- **Exercise description**: Two lines in the data below mark the range: the one with "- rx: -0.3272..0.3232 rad" and the one with "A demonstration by". Return both, along with every line between them, exactly.
---*---
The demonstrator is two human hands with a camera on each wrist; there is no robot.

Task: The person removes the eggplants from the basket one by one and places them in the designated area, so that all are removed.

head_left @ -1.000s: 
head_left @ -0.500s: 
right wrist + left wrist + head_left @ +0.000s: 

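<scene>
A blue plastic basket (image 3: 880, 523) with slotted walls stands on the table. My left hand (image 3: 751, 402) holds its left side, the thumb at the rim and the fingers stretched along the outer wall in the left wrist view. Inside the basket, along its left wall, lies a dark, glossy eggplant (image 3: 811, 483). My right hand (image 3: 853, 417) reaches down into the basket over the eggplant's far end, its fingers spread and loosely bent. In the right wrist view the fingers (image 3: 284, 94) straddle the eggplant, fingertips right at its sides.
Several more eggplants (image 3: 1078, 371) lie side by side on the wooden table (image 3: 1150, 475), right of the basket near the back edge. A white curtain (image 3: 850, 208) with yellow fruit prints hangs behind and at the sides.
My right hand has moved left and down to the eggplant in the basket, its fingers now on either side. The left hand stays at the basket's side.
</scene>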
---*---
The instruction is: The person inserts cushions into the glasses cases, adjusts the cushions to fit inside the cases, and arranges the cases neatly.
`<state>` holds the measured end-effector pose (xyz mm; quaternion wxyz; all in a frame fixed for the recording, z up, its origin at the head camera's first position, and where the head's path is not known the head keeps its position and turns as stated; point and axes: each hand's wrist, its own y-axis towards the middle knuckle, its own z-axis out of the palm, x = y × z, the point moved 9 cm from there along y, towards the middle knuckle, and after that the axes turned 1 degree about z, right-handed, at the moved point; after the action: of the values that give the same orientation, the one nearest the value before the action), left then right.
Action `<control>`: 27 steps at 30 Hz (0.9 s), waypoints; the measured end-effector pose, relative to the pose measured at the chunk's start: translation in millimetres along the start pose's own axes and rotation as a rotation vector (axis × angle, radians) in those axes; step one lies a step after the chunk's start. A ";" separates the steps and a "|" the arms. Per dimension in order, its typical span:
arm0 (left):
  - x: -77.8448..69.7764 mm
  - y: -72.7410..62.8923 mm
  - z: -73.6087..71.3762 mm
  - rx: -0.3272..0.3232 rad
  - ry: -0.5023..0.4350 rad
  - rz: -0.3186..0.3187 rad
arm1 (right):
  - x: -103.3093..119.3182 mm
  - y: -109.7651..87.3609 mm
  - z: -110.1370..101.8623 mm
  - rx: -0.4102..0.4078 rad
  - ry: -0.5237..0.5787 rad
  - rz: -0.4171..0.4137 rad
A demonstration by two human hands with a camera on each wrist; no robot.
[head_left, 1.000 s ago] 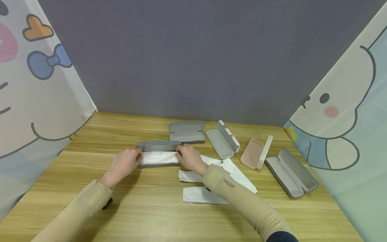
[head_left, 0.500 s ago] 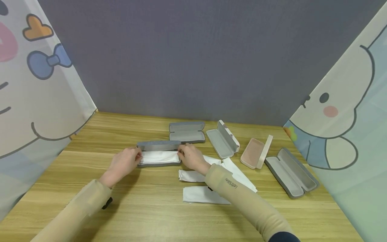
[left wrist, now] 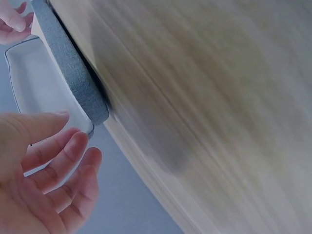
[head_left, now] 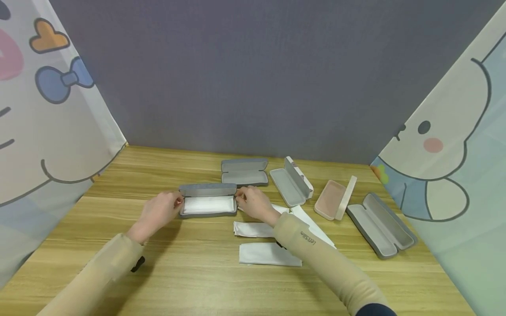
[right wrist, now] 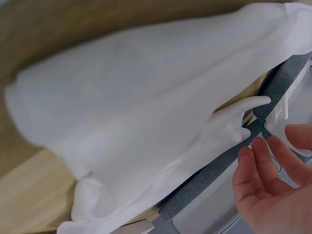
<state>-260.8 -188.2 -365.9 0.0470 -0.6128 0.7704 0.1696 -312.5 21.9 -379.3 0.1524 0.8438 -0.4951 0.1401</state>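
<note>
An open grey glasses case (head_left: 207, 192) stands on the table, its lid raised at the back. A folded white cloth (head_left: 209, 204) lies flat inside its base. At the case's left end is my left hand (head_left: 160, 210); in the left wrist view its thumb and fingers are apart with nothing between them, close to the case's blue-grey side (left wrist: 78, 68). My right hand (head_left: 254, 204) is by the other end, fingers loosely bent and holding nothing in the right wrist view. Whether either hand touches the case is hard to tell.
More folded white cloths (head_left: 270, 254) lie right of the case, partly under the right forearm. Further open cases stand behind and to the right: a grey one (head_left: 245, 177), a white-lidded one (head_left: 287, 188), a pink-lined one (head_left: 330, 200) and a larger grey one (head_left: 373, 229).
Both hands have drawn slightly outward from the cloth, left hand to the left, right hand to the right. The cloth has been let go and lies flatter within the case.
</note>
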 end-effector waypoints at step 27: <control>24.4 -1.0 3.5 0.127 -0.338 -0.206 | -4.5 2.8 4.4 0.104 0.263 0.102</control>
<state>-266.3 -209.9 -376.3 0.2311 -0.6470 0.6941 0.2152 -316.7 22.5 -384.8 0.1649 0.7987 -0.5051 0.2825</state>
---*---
- **Written response**:
  - rx: -0.3272..0.3232 rad
  - ry: -0.5023..0.4350 rad
  - rz: -0.3186..0.3187 rad
arm1 (right):
  - x: -103.3093..119.3182 mm
  - y: -109.7651..87.3609 mm
  - z: -110.1370..101.8623 mm
  - rx: -0.4102..0.4078 rad
  - ry: -0.5237..0.5787 rad
  - rz: -0.4171..0.4137 rad
A demonstration by two human hands with a camera on each wrist; no robot.

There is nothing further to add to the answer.